Şekil 2. Elektrofizyoloji kurulumu (A) aşağıdakilerden oluşan uyarıcıları alan potansiyeli kayıtlarında (b), bir diferansiyel yükselteç (c) bir analog-dijital dönüştürücü (d) Osiloskop (e) toplama yazılımı (f) bilgisayar titreşim dayanıklı masa üstü elektrot tutucular> 4x büyütme (h) arayüzü beyin dilim odası (i) ACSF ve karbojen kaynağı (j) sıcaklık kontrolörü (k) için bir perfüzyon sistemi bir aydınlatma kaynağı (l) manipulatör (g) mikroskop. (B) Arayüz beyin dilimodacık. (C) (D) arayüz odasında hipokampal dilimler cam kılcal imzalandı. (E) Paslanmaz çelik elektrot. Bu rakamın büyük halini görmek için lütfen buraya tıklayınız.

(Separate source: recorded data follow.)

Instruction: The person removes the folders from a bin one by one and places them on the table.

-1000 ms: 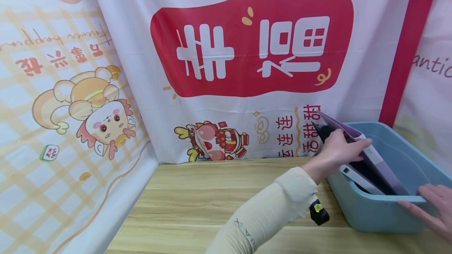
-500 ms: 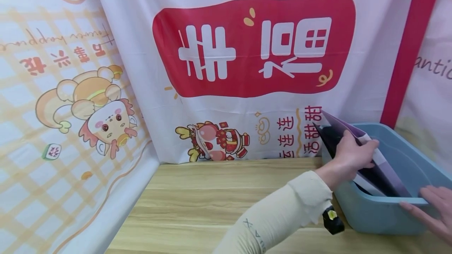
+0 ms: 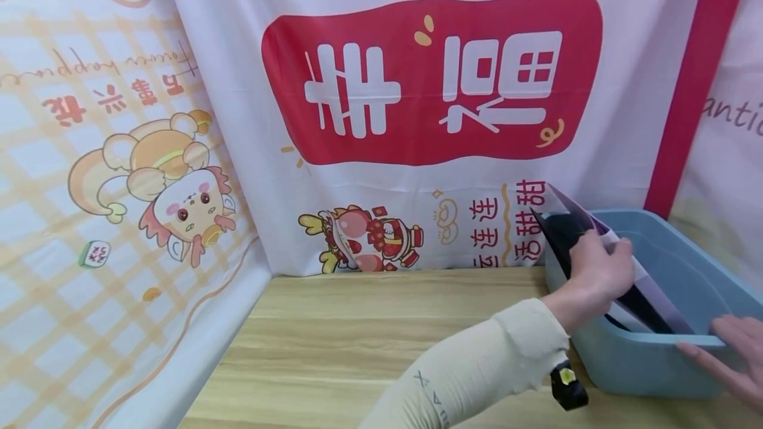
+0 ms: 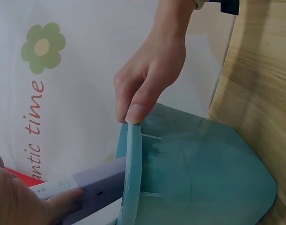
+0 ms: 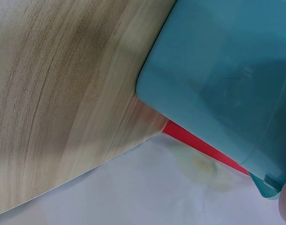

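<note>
Purple binder noted slanted in the blue-grey bin, its lower part let down behind the near rim and its upper end carried above the bin's left side. By the left grip, a bare hand, its spine is held, with the thumb laid along it. Beside it a black-faced folder is leaned at much the same tilt; whether that one is grasped too cannot be told. At the bin's near edge the rim is clasped by the right grip, thumb and fingers set on opposite sides. The bin is borne by the wood-grain surface. Hazards, as judged: should the thumb's hold on the spine be eased too soon, the binder could be dropped or twisted sideways by its own weight. The folder's corner could be caught on the rim, or the folder dragged along, so closely are the two set. Were the right grip relaxed during a sideways pull, the bin could be tipped or skidded. Covers could be splayed if only the spine is supported.
</note>
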`<state>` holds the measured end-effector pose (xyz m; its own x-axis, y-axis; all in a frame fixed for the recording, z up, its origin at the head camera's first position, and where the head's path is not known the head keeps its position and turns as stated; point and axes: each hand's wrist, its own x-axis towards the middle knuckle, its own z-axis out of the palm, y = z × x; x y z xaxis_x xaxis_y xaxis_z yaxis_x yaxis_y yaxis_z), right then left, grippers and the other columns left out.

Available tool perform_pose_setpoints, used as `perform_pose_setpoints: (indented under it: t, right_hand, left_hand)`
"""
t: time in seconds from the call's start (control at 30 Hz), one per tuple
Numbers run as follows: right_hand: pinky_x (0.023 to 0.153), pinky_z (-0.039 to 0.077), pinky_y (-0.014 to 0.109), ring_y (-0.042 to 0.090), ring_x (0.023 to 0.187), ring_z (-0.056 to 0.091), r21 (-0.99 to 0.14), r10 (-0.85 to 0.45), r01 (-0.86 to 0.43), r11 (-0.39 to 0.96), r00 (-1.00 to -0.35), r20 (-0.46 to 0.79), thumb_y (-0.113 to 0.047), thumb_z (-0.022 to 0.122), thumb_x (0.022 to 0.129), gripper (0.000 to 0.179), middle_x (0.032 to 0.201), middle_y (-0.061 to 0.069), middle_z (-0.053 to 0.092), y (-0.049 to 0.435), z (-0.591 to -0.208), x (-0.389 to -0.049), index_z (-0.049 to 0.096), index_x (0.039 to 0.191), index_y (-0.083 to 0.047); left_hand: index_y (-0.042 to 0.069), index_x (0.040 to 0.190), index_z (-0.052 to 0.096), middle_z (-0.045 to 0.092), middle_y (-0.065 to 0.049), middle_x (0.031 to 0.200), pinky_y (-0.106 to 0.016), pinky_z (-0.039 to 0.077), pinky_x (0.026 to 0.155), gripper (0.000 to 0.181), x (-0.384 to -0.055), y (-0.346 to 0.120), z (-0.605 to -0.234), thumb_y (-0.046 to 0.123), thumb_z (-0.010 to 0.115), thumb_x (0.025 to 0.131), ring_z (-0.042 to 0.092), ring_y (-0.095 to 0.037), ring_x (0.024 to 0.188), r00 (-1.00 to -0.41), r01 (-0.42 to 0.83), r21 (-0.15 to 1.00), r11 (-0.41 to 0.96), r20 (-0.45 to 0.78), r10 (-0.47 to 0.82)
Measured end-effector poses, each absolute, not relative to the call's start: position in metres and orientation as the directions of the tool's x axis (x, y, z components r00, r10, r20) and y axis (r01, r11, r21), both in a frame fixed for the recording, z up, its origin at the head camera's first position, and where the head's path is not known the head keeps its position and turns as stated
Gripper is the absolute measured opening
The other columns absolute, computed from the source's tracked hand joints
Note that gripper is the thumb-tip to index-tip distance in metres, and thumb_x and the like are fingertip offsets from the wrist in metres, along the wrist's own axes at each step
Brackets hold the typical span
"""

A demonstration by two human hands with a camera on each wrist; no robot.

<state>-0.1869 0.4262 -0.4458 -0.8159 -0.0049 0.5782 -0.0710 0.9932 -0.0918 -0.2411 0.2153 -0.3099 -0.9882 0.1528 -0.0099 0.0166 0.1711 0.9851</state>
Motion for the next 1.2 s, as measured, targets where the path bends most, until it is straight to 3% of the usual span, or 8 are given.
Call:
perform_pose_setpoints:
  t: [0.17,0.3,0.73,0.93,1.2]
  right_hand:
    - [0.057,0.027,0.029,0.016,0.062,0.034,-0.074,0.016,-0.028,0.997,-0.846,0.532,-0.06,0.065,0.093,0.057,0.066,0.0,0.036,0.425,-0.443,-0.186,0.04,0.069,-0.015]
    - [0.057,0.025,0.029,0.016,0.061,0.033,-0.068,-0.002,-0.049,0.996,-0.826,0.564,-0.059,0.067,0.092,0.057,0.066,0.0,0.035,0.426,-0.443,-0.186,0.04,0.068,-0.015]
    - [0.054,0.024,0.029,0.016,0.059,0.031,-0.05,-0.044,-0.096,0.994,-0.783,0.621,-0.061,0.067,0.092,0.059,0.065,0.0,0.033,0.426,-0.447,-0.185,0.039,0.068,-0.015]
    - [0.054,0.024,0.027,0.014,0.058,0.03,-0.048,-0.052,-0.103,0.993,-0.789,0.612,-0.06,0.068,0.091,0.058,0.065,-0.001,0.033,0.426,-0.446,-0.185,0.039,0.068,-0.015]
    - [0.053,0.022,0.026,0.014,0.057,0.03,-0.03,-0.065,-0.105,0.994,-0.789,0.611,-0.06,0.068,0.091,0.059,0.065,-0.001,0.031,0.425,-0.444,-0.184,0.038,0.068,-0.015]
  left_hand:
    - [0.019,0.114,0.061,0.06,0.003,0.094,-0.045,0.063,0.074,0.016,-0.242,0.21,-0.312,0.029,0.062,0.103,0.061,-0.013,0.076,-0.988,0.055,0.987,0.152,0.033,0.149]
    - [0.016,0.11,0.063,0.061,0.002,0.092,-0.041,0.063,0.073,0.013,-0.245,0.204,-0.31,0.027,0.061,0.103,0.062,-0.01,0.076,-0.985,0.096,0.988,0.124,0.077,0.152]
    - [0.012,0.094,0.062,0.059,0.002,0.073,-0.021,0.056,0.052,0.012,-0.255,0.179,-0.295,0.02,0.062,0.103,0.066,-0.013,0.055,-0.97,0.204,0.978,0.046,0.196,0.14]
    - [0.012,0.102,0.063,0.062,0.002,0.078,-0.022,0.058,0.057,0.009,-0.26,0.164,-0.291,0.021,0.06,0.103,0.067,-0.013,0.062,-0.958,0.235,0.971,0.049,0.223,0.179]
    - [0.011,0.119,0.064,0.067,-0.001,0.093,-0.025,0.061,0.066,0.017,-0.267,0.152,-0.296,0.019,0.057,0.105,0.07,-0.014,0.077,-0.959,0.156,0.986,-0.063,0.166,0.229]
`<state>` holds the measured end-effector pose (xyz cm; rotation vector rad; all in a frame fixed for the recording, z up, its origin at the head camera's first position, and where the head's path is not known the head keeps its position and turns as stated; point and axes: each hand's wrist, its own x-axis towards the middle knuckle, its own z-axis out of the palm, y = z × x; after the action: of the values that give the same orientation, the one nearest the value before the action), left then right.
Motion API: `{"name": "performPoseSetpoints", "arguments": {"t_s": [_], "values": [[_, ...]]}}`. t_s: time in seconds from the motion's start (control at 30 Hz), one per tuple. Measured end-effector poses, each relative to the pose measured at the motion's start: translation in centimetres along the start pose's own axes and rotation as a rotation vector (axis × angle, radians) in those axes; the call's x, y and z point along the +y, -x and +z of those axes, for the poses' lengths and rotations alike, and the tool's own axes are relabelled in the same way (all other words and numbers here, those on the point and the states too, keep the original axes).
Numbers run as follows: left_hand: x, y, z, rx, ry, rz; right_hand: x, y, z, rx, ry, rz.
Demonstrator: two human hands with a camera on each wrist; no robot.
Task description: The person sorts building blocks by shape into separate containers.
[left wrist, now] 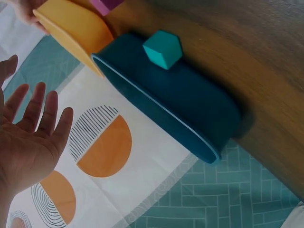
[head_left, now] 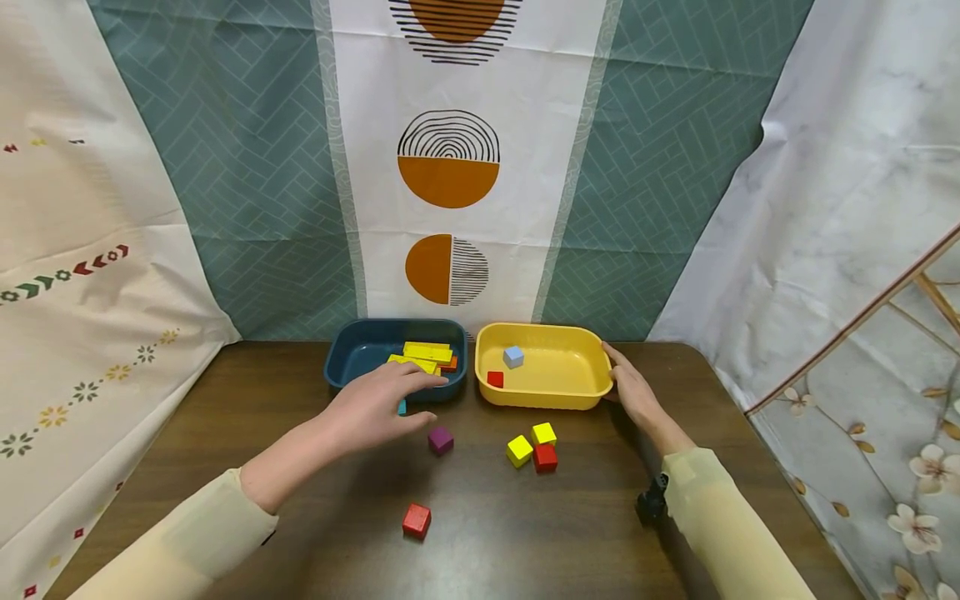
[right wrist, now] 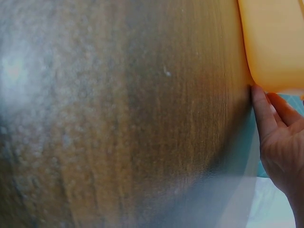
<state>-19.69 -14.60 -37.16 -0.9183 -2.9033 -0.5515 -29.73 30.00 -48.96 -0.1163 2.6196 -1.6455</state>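
My left hand (head_left: 378, 408) hovers palm-down with fingers spread at the front of the dark blue bin (head_left: 352, 337), holding nothing. Yellow blocks (head_left: 427, 352) and orange pieces lie in that bin. Just in front of it sits a teal cube (left wrist: 164, 49), mostly hidden by the hand in the head view. A purple cube (head_left: 441, 440) lies close to the left thumb. At the right end of the yellow bin (head_left: 543, 400), my right hand (head_left: 636, 392) rests with extended fingers against the outer wall. Inside this bin are a light blue cube (head_left: 513, 357) and a red cube (head_left: 495, 379).
Two yellow cubes (head_left: 519, 451) and a red cube (head_left: 545, 457) sit together in front of the yellow bin. Another red cube (head_left: 417, 521) lies nearer on the wooden table (head_left: 570, 533). Patterned cloth (head_left: 262, 167) hangs behind the bins.
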Motion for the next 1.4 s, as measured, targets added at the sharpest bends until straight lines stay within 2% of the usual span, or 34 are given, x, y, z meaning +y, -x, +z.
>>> {"name": "performPoseSetpoints", "arguments": {"t_s": [0.17,0.33,0.5,0.83,1.03,1.27,1.4], "values": [[-0.3,0.8,0.2,-0.001,-0.015,0.002,-0.6,0.3,-0.2,-0.022,-0.024,-0.009],[-0.7,1.9,0.6,-0.005,-0.045,0.018,-2.7,1.3,-0.5,-0.051,-0.069,-0.010],[-1.2,3.2,1.0,-0.034,-0.023,-0.001,-4.1,2.0,-0.4,-0.059,-0.054,-0.002],[-1.4,4.7,1.9,-0.070,0.009,0.057,-4.3,2.2,-0.3,-0.051,-0.052,0.004],[-1.3,5.5,3.0,-0.137,0.043,0.078,-3.7,1.9,-0.3,-0.049,-0.061,0.005],[-1.2,6.3,4.1,-0.207,0.092,0.089,-0.8,0.6,-0.2,-0.018,-0.022,-0.013],[-1.2,6.6,4.5,-0.243,0.124,0.089,-0.1,0.3,-0.1,-0.008,-0.051,-0.022]]}}
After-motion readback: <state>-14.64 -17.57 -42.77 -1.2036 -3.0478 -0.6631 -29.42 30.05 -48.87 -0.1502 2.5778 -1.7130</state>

Şekil 3. (A) alanı potansiyeli kayıt için bir enine hipokampal kesit ve elektrot konumu şematik gösterimi: Bu gösterimde, iki uyarıcı elektrotlar (S1 ve S2) uyarmak için CA1 bölgesinde in stratum radiatumunun merkezi içinde yerleştirilmiş iki bağımsız fakat birbiriyle örtüşen CA1 piramidal nöronlar üzerine sinaptik girdiler. İki hücre dışı kayıt elektrotları, tek apikal dendritik bölmeden alan EPSP (eksitatör post-sinaptik potansiyel) kaydetmek ve başka piramidal hücreden somatik nüfus başak kaydetmek içinorganları sırasıyla stratum radiatum ve stratum pyramidale yer almaktadır. CA1- cornu ammonis bölgesi 1, CA3- cornu ammonis bölge 3, DG- dentat girus, SC- Schaffer teminat lifleri, S1- uyarıcı elektrot 1, S2-uyarıcı elektrot 2. (B) Zayıf STC incelemek için güçlü paradigma öncesi: Zayıf tetanization (WTET) geç-LTP indüklemek için 30 dk S2 güçlü tetanization (STET) (doldurulmuş daireler), ardından erken LTP indüklemek için (içi boş daireler) S1 uygulanır. S1 erken-LTP etiketleme gösteren geç LTP takviyeli ve çapraz etiketleme incelemek için güçlü paradigma öncesi (n = 6) (C) Zayıf etkileşim yakalama alır. Erken LTP takip S1 (açık daireler) içinde WTET tarafından uyarılan 30 dakika sonra ÖİDÖ kullanılarak S2 geç LTD indüksiyonu (içi dolu daireler). S1, erken LTP çapraz-tagging ve yakalama gösteren 6 saat süren geç LTP dönüştürülür (n = 6). Tek ok erken LTP indüklemek için uygulanan zayıf tetanization temsil eder. Okların Üçüz temsilGeç-LTP indüklemek için güçlü bir tetanization. Kırık ok ÖİDÖ geç LTD indüklemek için temsili sinaptik girişine tatbik edildiği zaman noktasını temsil eder. Hata çubukları SEM gösteriyor. Bu rakamın büyük halini görmek için lütfen buraya tıklayınız.

Bu video makalede Açık erişim Cerebos Pasifik Limited tarafından desteklenmektedir.